An exact copy of the listing is needed, with every line kept.

##### Material provided #####

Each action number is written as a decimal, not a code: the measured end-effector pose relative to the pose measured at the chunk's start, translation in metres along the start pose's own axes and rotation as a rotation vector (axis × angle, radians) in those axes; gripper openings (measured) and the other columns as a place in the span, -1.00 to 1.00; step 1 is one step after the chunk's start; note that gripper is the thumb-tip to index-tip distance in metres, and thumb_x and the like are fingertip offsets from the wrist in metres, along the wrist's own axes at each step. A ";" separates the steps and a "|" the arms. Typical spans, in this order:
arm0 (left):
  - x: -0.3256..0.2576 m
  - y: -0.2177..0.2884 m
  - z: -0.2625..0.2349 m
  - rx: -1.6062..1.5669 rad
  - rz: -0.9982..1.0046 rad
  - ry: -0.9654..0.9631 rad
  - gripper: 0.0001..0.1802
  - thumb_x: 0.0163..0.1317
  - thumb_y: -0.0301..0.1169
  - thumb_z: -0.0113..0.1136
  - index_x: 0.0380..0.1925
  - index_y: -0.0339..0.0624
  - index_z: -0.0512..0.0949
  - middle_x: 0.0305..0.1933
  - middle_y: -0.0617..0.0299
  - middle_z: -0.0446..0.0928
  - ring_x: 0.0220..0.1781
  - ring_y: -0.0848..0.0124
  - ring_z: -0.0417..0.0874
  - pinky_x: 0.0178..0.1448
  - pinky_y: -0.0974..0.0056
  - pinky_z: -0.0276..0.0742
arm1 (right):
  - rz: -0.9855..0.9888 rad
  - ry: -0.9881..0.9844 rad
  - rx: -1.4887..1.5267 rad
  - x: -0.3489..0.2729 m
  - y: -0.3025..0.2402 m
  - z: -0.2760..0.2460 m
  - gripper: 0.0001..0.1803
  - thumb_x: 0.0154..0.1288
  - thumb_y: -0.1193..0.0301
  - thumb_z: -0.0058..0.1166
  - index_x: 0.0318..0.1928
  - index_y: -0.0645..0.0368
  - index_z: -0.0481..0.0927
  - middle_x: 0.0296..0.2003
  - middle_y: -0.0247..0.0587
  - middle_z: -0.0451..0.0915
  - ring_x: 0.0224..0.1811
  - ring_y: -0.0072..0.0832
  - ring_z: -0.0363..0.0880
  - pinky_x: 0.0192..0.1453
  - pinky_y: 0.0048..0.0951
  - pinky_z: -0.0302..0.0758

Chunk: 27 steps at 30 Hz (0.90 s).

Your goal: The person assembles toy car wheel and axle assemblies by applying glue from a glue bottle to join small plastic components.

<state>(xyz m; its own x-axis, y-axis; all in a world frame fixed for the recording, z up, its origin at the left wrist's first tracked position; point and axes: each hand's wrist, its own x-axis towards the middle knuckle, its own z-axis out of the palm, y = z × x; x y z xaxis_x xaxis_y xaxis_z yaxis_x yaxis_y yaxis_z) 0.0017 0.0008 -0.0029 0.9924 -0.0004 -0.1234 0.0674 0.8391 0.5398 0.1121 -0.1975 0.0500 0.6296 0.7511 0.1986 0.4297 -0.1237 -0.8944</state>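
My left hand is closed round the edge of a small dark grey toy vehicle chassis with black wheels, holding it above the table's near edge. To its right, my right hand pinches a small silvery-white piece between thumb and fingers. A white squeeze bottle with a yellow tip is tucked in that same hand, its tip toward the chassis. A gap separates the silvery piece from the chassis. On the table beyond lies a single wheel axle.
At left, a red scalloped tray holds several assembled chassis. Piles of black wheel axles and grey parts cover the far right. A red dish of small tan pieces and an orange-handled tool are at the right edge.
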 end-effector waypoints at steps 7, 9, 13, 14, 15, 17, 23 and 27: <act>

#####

§ Result
Each action number is written as a decimal, not a code: the measured end-effector pose relative to the pose measured at the chunk's start, translation in metres along the start pose's own axes and rotation as a rotation vector (axis × angle, radians) in those axes; gripper openings (measured) and the other columns as a place in the span, -1.00 to 1.00; step 1 is one step after the chunk's start; note that gripper is the thumb-tip to index-tip distance in metres, and thumb_x and the like are fingertip offsets from the wrist in metres, along the wrist's own axes at each step. A ";" separates the steps and a "|" the arms. Typical spans, in this order:
arm0 (left):
  - x: -0.3256..0.2576 m
  - y: -0.2177..0.2884 m
  - z: -0.2625..0.2349 m
  - rx: -1.6062..1.5669 rad
  - rz: -0.9982..1.0046 rad
  - ry: -0.9654..0.9631 rad
  - gripper: 0.0001..0.1802
  - thumb_x: 0.0163..0.1317
  - thumb_y: -0.0301..0.1169
  - thumb_z: -0.0113..0.1136
  - index_x: 0.0380..0.1925
  - index_y: -0.0339..0.0624
  - index_z: -0.0512..0.0949
  - middle_x: 0.0305..0.1933
  - middle_y: -0.0617..0.0299
  - middle_z: -0.0446..0.0928
  - ring_x: 0.0220..0.1781
  - ring_y: -0.0848..0.0124
  - ring_z: -0.0417..0.0874
  - pinky_x: 0.0178..0.1448
  - pinky_y: -0.0974..0.0056
  - pinky_z: -0.0276..0.0742
arm1 (right):
  - rz: -0.9855..0.9888 rad
  - ry: -0.9881..0.9844 rad
  - rx: -1.4887..1.5267 rad
  - x: -0.3489..0.2729 m
  - y: -0.3025..0.2402 m
  - z: -0.2760..0.2460 m
  - gripper: 0.0001..0.1803
  - thumb_x: 0.0154..0.1288
  - thumb_y: -0.1193..0.0301
  - thumb_z: -0.0058..0.1166
  - index_x: 0.0318..0.1928
  - index_y: -0.0645..0.0368
  - index_z: -0.0481..0.0927
  - middle_x: 0.0296..0.2003
  - middle_y: -0.0247..0.0587
  - middle_z: -0.0451..0.0915
  - ring_x: 0.0224..0.1811
  - ring_y: -0.0072..0.0832
  - ring_z: -0.0363..0.0880
  - pinky_x: 0.0192..0.1453
  - pinky_y: 0.0048..0.0951
  - pinky_z: -0.0302..0.0758

Chunk: 27 steps at 30 Hz (0.90 s).

Your goal: The person assembles toy car wheel and axle assemblies by applying glue from a glue bottle to join small plastic components.

<state>(xyz m; its own x-axis, y-axis; all in a world frame fixed for the recording, z up, its origin at the left wrist's first tracked position; point and axes: each hand's wrist, its own x-axis towards the middle knuckle, its own z-axis out of the palm, y = z × x; x y z xaxis_x xaxis_y xaxis_z yaxis_x yaxis_y yaxis_z) 0.0017 0.0008 -0.0029 0.9924 -0.0004 -0.1234 0.0674 0.8391 0.5398 0.1121 -0.1975 0.0500 0.6296 0.7511 0.1986 0.4297 -0.1237 -0.8944</state>
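My left hand is closed round the edge of a small dark grey toy vehicle chassis with black wheels, holding it above the table's near edge. To its right, my right hand pinches a small silvery-white piece between thumb and fingers. A white squeeze bottle with a yellow tip is tucked in that same hand, its tip toward the chassis. A gap separates the silvery piece from the chassis. On the table beyond lies a single wheel axle.
At left, a red scalloped tray holds several assembled chassis. Piles of black wheel axles and grey parts cover the far right. A red dish of small tan pieces and an orange-handled tool are at the right edge.
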 end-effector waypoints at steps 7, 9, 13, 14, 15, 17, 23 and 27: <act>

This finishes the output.